On Monday, while overseas investors sold shares worth $186 million, local investors pumped in $156.6 million, provisional data on bourses showed.
Indian equities bucked the trend seen in other Asian markets to close in the red on Monday, after two new cases of Covid-19 were reported in Telengana and New Delhi.
The markets gave up initial gains on Monday after new cases were reported raising doubts over the containment of the deadly virus. After rising 786 points in early trade, the Sensex closed 153.27 points down ending the day at 38,144 points. The benchmark extended its fall for the seventh day and marked its longest losing streak so far in 2020. The index has lost about 8% in the last seven session while the broader Nifty50 closed 69 points lower at 11,132.75 points. Investor wealth to the tune of Rs 12.9 lakh crore has been wiped out during the last seven sessions.

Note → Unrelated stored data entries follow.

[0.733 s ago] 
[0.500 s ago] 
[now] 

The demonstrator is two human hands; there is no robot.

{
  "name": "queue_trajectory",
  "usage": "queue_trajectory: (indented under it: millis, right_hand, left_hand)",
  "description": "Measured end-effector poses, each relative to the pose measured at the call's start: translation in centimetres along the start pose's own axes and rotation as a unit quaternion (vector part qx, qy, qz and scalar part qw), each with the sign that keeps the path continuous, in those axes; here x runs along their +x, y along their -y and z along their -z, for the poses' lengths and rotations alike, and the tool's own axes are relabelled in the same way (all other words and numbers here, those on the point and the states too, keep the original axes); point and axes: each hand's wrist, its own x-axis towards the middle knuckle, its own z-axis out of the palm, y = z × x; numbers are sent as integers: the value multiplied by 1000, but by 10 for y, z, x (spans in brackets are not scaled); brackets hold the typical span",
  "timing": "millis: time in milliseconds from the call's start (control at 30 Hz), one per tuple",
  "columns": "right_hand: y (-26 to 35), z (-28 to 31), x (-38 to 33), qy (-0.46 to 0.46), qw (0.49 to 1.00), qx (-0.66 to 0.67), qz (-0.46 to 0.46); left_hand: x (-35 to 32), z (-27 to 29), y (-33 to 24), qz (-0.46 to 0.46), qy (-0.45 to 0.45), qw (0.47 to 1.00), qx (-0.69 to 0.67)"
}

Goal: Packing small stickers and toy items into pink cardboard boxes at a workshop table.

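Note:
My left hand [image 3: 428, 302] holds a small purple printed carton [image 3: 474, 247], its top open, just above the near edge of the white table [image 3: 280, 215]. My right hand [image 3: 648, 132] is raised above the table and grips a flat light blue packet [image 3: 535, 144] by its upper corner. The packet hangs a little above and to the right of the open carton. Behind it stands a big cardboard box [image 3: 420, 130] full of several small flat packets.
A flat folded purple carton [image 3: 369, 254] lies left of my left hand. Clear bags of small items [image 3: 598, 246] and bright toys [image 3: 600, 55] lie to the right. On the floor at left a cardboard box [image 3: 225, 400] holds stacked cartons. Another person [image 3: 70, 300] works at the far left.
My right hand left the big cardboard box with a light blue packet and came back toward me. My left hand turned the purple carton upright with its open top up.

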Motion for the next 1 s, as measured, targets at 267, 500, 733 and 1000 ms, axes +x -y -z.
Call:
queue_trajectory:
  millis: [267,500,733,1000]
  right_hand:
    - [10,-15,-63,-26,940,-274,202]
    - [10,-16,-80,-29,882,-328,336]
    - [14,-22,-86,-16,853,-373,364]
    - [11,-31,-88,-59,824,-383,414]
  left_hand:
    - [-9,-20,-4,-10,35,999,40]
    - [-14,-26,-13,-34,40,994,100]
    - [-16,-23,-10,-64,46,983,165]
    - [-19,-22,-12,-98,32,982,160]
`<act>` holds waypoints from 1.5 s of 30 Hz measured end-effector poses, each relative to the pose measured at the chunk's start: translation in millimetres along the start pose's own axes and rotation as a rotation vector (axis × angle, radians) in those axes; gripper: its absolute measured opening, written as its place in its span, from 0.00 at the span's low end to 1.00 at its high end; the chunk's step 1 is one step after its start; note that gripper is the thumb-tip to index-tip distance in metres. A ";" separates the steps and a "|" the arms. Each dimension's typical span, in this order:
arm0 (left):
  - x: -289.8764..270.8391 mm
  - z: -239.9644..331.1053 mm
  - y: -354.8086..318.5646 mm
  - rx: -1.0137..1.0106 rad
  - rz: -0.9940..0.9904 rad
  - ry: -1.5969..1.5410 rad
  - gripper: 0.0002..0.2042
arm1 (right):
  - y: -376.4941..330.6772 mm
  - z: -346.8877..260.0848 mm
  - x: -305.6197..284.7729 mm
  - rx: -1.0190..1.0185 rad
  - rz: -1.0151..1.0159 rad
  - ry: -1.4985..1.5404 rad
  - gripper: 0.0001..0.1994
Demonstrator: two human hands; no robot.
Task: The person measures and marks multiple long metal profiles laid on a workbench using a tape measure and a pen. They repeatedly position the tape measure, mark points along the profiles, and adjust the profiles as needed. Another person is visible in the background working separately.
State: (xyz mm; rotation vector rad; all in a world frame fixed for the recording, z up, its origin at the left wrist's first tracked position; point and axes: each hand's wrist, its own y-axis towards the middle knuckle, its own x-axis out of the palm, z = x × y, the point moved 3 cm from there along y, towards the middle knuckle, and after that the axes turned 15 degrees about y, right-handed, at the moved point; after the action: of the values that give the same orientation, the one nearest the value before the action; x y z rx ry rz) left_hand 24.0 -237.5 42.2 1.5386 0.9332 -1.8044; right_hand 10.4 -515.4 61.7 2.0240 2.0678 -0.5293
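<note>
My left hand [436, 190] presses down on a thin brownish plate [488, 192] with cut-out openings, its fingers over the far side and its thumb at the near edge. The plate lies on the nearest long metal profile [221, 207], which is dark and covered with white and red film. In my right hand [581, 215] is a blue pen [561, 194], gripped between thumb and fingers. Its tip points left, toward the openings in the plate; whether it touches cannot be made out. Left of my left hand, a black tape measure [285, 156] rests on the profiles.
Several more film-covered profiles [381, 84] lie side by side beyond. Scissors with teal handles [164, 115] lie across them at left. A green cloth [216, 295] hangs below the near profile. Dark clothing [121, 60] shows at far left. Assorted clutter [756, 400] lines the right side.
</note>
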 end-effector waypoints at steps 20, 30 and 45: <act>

Investors are questioning the pace of recovery as the virus is showing no sign of getting contained. Tanvee Gupta Jain, economist, UBS Securities India, said, “Covid-19 outbreak and its consequent impact on global growth has led investors to question the likely pace of recovery, if any, this year. We believe a weaker China and global growth, and disruptions along the supply chain are likely to have some adverse impact on India’s growth in the March quarter of 2020. For instance, sectors such as electronics, pharma, automobiles etc, could see supply disruptions in the value chain.”
The slide in Indian equities comes at a time when the global markets showed some kind of resilience on hopes that global central banks would take some actions to stabilise the financial markets. It is noteworthy that other Asian markets such as Shanghai Composite, Hang Seng and Kospi gained in Monday’s trade with the Shanghai Composite being the best with 3.2% gains.
Meanwhile, foreign portfolio investors (FPIs) continued to offload Indian equities for the sixth day in a row, selling stocks worth $2.01 billion even as the domestic institutional investors (DII) bought shares worth $2.4 billion during the same period. On Monday, while overseas investors sold shares worth $186 million, local investors pumped in $156.6 million, provisional data on bourses showed.
AK Prabhakar, head of research at IDBI Capital Market Services, said, “Monday’s fall has more to do with India than the global sell-off. Even heavy buying from institutional investors was unable to pull back the indices and arrest the fall.”
The broader market, which has been tilted towards sellers over the past two years saw 1,515 stocks on BSE closing the day in the red against 954 stocks gaining in the trade. According to ASK Wealth Advisors Research Team, “Indian markets have been relatively resilient till recently. The FPI selling in both equities and bonds is likely to reverse once the disease outbreak trend stabilises.”
On Monday, 16 of the 19 sectoral indices compiled by BSE ended in the red with BSE Metal and BSE Oil falling 2% each.